> _Action item_: Copy out the listing below exactly, please, and skip any pictures.

> _Exercise data_:

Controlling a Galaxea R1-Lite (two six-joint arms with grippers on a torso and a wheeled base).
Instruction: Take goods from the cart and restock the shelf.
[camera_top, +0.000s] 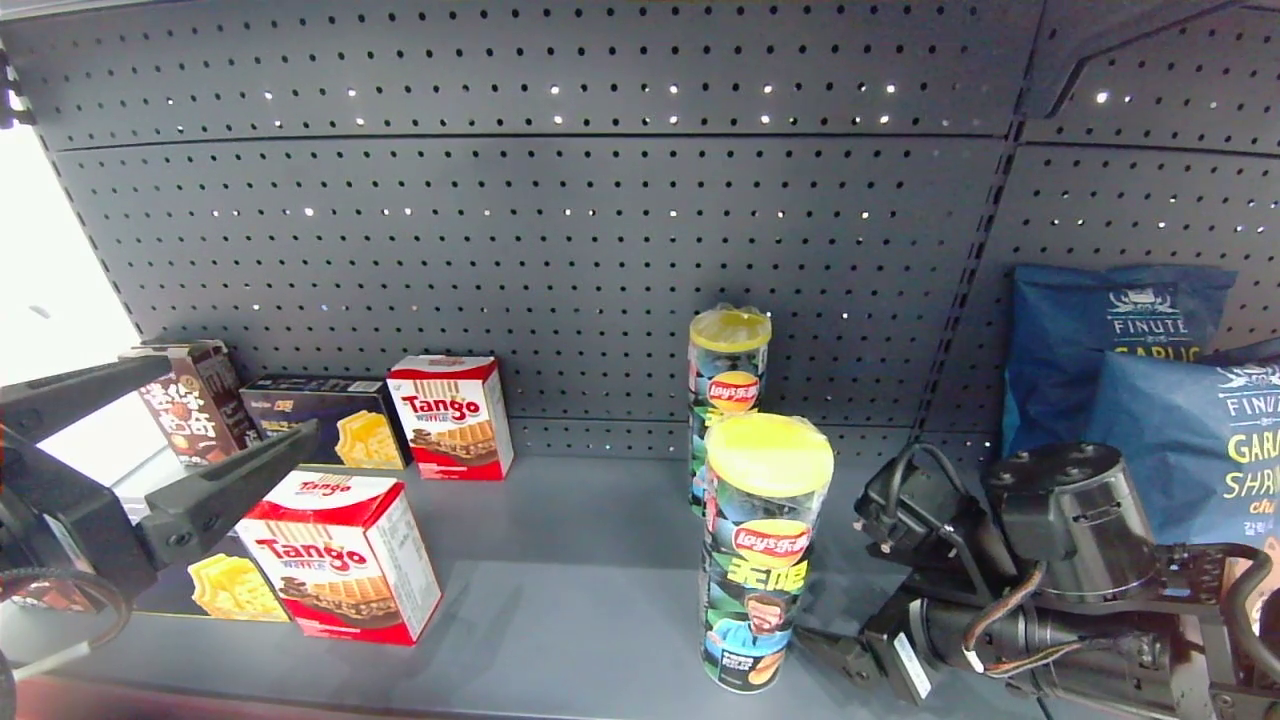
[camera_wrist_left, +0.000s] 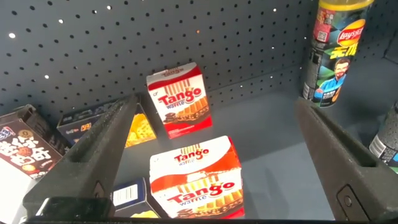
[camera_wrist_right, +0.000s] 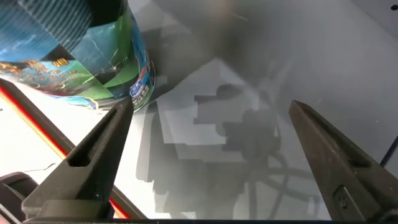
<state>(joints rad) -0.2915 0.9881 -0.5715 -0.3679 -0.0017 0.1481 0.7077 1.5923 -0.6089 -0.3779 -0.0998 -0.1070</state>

> _Written solution_:
Controlling a Galaxea R1-Lite (two six-joint arms with grippers on a torso and a wheeled base).
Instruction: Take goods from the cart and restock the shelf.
[camera_top, +0.000s] 
[camera_wrist_left, +0.000s] 
[camera_wrist_right, +0.000s] 
<state>(joints rad) -0.2915 0.9881 -0.5715 -0.3679 -0.0017 0.1481 0.7077 1.5923 -0.6089 -0.3779 -0.0998 -0.1070</state>

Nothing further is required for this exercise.